Todos los bancos que cotizan, por otra parte, se verán impactados de lleno por los topes, ya que integran el Grupo 1 definido por el Central, es decir que tendrán los límites más bajos que se establecieron.
En Nueva York, el papel más afectado fue el del Grupo Financiero Galicia, que terminó cayendo un 8%, mientras que el Macro terminó un 7,55% abajo. Un poco más leve, pero también significativa, fue la caída del Banco Francés, que terminó un 5,9% abajo. La situación en el mercado porteño no tuvo mayores variantes en relación con lo que sucedió en Wall Street. El papel más afectado resultó el Macro, con una pérdida idéntica a la de afuera, mientras que el Galicia sufrió una merma del 6,6%.
Esta merma contrastó con un comportamiento mucho más estable de los bonos, con el mercado pendiente de lo que suceda en las próximas horas con la Corte Suprema norteamericana. Y entre las acciones siguió trepando YPF, que subió un 1,3% y finalizó en u$s 33,3, acercándose a los u$s 34 que había tocado en diciembre del año pasado.
El análisis que efectuaban los inversores no era muy distinto al que se hacía puertas adentro de los bancos, donde se sucedieron reuniones de las distintas gerencias durante toda la jornada. La conclusión fue prácticamente unánime: el fuerte achicamiento del "spread" entre la tasa pasiva y activa, además del control estricto de comisiones, impactará indefectiblemente en el resultado. Incluso la mirada se posa sobre los bancos más chicos, ya que son los que menos espalda tienen para hacer frente a una situación de baja o nula rentabilidad.
En principio, las nuevas tasas de las distintas líneas se conocerían el lunes, plazo que otorgó de manera informal el Central a los bancos para que se adapten a las nuevas regulaciones.
Las condiciones crediticias se verían resentidas casi inmediatamente.
"No creo que ningún banco abandone la línea de préstamos personales. Pero claramente estarán más dirigidas al público que se considera menos riesgoso, como quienes cobran cuentas sueldo, y es posible que se achiquen los plazos", señaló ayer el ejecutivo de un banco de capital nacional.
Incluso hay muchas líneas crediticias que se otorgan automáticamente, como sucede, por ejemplo, con la tarjeta de crédito (todas tienen un monto destinado para la refinanciación si no se paga el mínimo). También la mayoría de los paquetes diseñados para los distintos tipos de cliente tienen préstamos personales preacordados que las entidades no pueden dar de baja. Por lo tanto, esos créditos deberán ofrecerse ahora a tasas menores.

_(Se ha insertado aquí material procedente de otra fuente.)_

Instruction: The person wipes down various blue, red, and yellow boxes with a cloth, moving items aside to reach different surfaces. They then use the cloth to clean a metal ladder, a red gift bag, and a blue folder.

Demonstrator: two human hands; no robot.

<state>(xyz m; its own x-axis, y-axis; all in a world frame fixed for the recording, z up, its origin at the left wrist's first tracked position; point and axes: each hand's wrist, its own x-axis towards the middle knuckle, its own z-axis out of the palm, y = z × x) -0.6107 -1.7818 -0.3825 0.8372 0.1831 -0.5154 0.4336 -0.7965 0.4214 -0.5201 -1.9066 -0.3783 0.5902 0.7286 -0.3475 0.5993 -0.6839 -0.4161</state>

Una posibilidad concreta es que muchas entidades decidan bajar la tasa de plazos fijos como una manera de perder menos rentabilidad. El peligro es que si esta baja de tasas resulta excesiva se produzca una pérdida de depósitos, que no sólo sería inconveniente para la institución sino para la economía. El mensaje termina siendo contradictorio: se empuja a los bancos a bajar la tasa, pero al mismo tiempo el Gobierno busca que no haya presiones cambiarias. Se trata de dos objetivos difíciles de compatibilizar.